Each non-leaf node in the tree is an USB hub. The host controller (the hardware installed in the computer set) implements an USB hub, as this is the only way to spit out several communication channels towards USB devices. To preserve the tree structure, it is not possible for a device to have two upstream connections -- while there exist USB devices that can interconnect two computers by connecting to two different USB busses, those devices are conceptually two separate USB peripherals, each connected to its own bus. Figure 1 and Figure 2 depict two typical USB environments and their physical structure represented as a tree.
Figure 1: a PC with USB kbd and mouse, and associated USB tree.

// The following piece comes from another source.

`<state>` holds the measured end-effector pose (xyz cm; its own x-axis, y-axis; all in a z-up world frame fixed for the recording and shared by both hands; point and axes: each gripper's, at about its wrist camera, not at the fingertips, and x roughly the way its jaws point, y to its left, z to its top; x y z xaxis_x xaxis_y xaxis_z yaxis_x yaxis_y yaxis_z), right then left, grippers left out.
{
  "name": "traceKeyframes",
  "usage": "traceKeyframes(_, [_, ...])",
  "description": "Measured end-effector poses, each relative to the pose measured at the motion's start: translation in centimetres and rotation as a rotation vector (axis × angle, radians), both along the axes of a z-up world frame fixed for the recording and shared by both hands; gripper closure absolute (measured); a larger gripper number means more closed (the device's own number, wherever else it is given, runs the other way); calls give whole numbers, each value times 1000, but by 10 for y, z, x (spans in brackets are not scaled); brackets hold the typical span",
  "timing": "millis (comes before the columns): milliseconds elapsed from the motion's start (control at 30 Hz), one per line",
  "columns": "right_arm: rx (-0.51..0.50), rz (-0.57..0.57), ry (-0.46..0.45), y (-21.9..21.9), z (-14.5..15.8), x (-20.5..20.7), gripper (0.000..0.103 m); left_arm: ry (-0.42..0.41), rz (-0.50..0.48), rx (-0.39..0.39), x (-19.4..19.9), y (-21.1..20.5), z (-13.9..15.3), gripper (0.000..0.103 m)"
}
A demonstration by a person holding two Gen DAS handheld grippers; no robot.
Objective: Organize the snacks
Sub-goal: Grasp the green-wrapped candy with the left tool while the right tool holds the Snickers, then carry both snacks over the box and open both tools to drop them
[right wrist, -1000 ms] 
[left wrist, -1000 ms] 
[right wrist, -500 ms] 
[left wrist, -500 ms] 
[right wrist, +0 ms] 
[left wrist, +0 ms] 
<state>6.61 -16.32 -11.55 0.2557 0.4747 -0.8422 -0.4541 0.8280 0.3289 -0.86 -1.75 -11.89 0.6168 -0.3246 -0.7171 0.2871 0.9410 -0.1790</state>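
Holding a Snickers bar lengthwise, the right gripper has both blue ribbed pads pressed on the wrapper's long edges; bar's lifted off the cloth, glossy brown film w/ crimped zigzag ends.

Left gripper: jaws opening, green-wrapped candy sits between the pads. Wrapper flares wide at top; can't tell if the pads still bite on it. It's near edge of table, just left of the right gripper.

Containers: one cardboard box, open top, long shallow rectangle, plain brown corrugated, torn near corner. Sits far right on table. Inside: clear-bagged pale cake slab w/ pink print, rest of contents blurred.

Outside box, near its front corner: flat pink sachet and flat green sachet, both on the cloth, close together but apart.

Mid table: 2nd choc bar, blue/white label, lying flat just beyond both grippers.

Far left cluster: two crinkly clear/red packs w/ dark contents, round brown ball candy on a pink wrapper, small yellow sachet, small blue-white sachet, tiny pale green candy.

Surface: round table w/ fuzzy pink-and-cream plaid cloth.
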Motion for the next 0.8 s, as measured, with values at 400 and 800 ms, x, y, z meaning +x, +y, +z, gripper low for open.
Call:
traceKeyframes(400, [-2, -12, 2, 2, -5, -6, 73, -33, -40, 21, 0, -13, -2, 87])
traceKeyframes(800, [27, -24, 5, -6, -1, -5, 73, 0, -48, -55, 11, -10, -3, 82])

The image is available as PostScript here
Figure 2: overly-complex USB tree with hubs etc
The image is available as PostScript here
As far as the host controller is concerned, all the implementations currently fall under one of two classes: ``Open Host Controller Interface'' (OHCI) and ``Universal Host Controller Interface'' (UHCI). In Linux you can thus choose between two device drivers for your USB subsystem: usb-ohci.o and usb-uhci.o; whatever hardware you have, the module usbcore.o is required in order to load the hardware driver.
When a device is plugged in the bus, it identifies itself as one of several classes of peripherals; in order to use the device you'll need to load a driver that reclaims ownership of that device and handles the associated communication protocol.

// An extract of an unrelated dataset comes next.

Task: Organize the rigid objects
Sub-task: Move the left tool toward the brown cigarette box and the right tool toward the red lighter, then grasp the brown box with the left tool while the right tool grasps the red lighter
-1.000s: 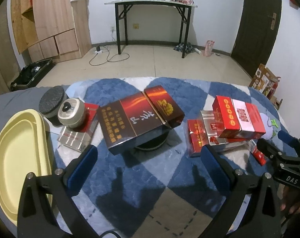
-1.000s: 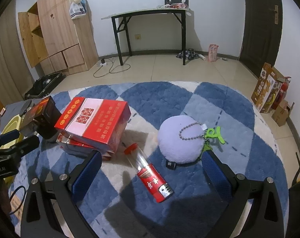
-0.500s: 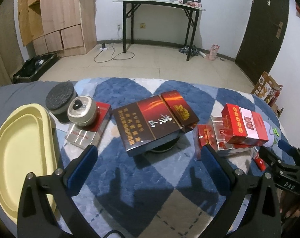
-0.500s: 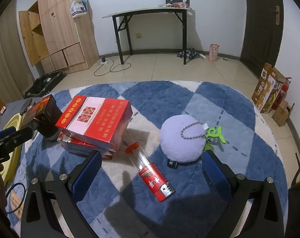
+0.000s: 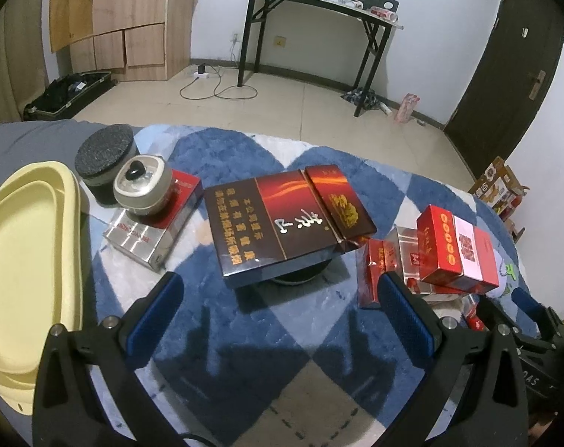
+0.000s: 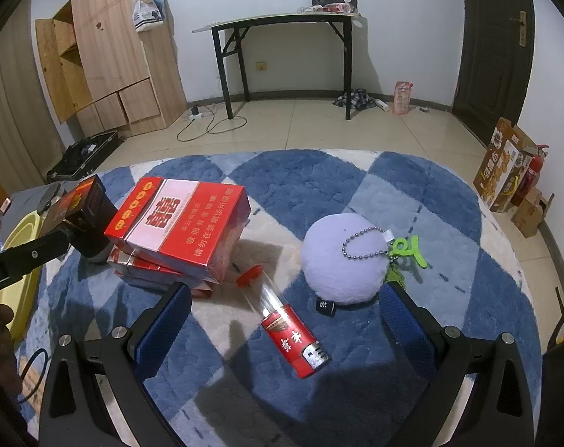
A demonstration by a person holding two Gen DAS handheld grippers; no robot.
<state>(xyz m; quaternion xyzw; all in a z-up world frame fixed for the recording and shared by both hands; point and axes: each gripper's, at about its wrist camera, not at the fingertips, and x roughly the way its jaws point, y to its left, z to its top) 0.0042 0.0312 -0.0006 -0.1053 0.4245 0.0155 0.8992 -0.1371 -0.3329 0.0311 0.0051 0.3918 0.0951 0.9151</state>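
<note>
On the blue and white rug, a dark red carton (image 5: pixel 282 223) rests tilted on a round black object. A bright red carton (image 5: pixel 456 249) lies on a stack of red and silver cartons; it also shows in the right wrist view (image 6: pixel 177 227). A silver carton (image 5: pixel 151 223) carries a round lidded jar (image 5: pixel 142 186), with a black-topped jar (image 5: pixel 103 154) behind. My left gripper (image 5: pixel 278 320) is open and empty, in front of the dark carton. My right gripper (image 6: pixel 282 320) is open and empty, over a red tube-shaped lighter (image 6: pixel 285 327).
A yellow tray (image 5: pixel 25 260) lies at the left edge of the rug. A lilac plush ball (image 6: pixel 343 257) with a bead chain and green clip lies right of the lighter. Bare tiled floor, a black-legged table (image 6: pixel 282 22) and a wooden cabinet (image 6: pixel 107 48) stand behind.
My left gripper has swung and shifted left, so the cartons sit further right in its view. My right gripper has barely moved. Both stay open.
</note>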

The USB protocol allows for a variety of device types and bandwidth usage. To keep the discussion simple, I'll only stick to simple input devices, like mice and keyboards. Those devices don't need a sustained data rate or strict timing, so are the easiest to discuss as well as the most renown to the general public.

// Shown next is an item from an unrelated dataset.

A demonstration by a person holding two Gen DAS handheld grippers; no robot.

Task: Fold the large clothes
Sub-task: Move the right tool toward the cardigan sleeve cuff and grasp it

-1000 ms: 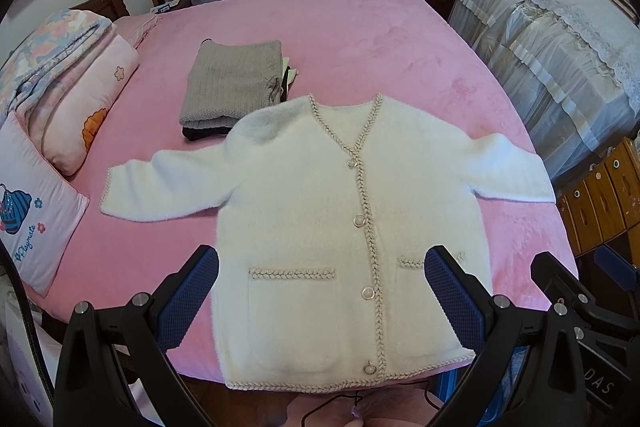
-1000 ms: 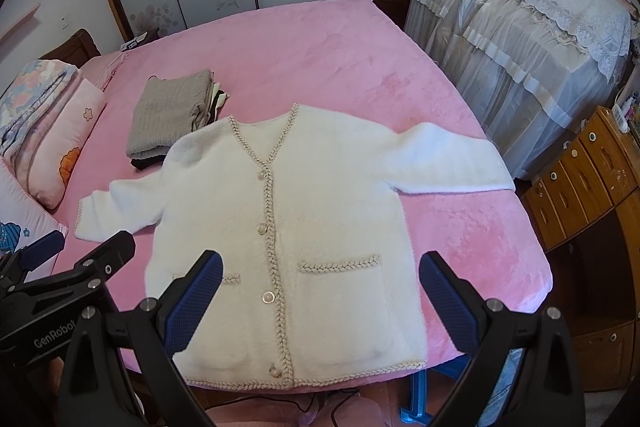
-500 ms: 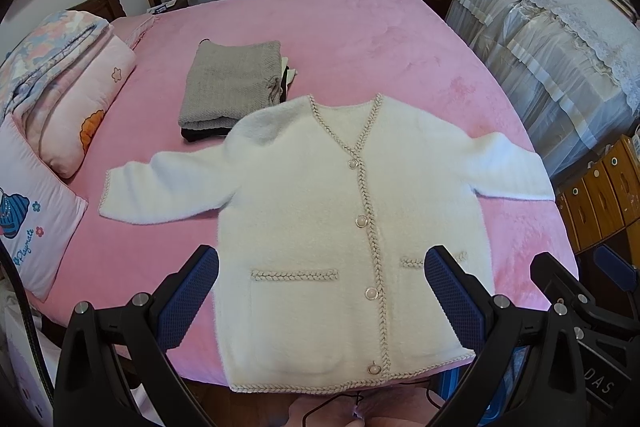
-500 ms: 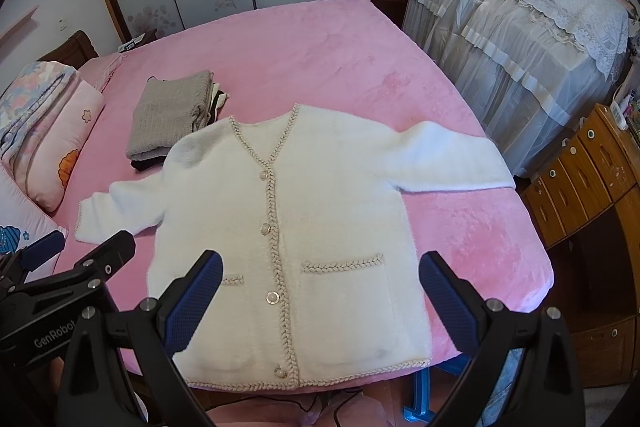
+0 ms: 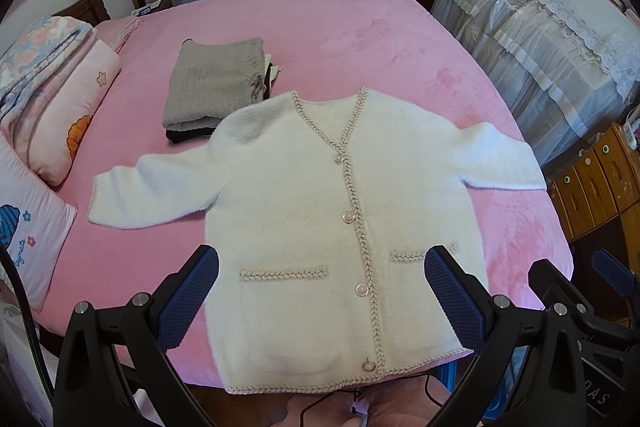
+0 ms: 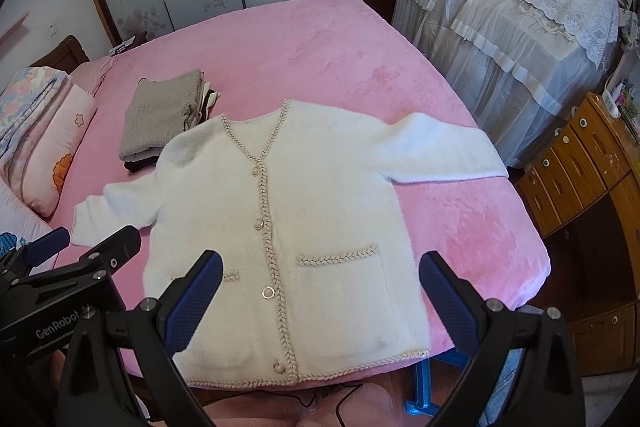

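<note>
A white fluffy cardigan (image 5: pixel 320 211) with braided beige trim and pearl buttons lies flat, face up, on the pink bed (image 5: pixel 340 27), both sleeves spread out; it also shows in the right wrist view (image 6: pixel 304 211). Its hem reaches the bed's near edge. My left gripper (image 5: pixel 320 287) is open and empty, hovering above the hem and pockets. My right gripper (image 6: pixel 320 291) is open and empty too, above the hem. Each gripper shows at the edge of the other's view.
A stack of folded clothes with a grey knit on top (image 5: pixel 216 87) lies beyond the cardigan's left shoulder. Pillows and a folded quilt (image 5: pixel 48 99) line the bed's left side. A lace-covered piece of furniture (image 6: pixel 508 27) and wooden drawers (image 6: pixel 580 163) stand to the right.
Both grippers have shifted slightly, so the cardigan sits a little differently in view. The cardigan has not moved and both grippers stay open.
</note>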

When you compile the USB Linux subsystem as modules, you'll end up with several kernel modules. While the internal communication among them is somehow complex, the dependencies of the modules are quite straightforward, as depicted in table 1 and figure 3.
|module||symbols exported by the module||symbols used at load and run time|
As shown, the usbcore module offers all the software infrastructure needed for hardware handling while input offers a generic input management framework; all other modules stack on those two, registering as either producers or consumers of information.
As far as hardware is concerned, the host controller device driver (ohci or uhci) registers its functionality within usbcore's data structures, and the same do the device-specific drivers (for example, usbmouse and usbkbd); their role is however different, as the host controller produces information (collected from the wire) while the other drivers consume information (by decoding the data and pushing it to its final destination).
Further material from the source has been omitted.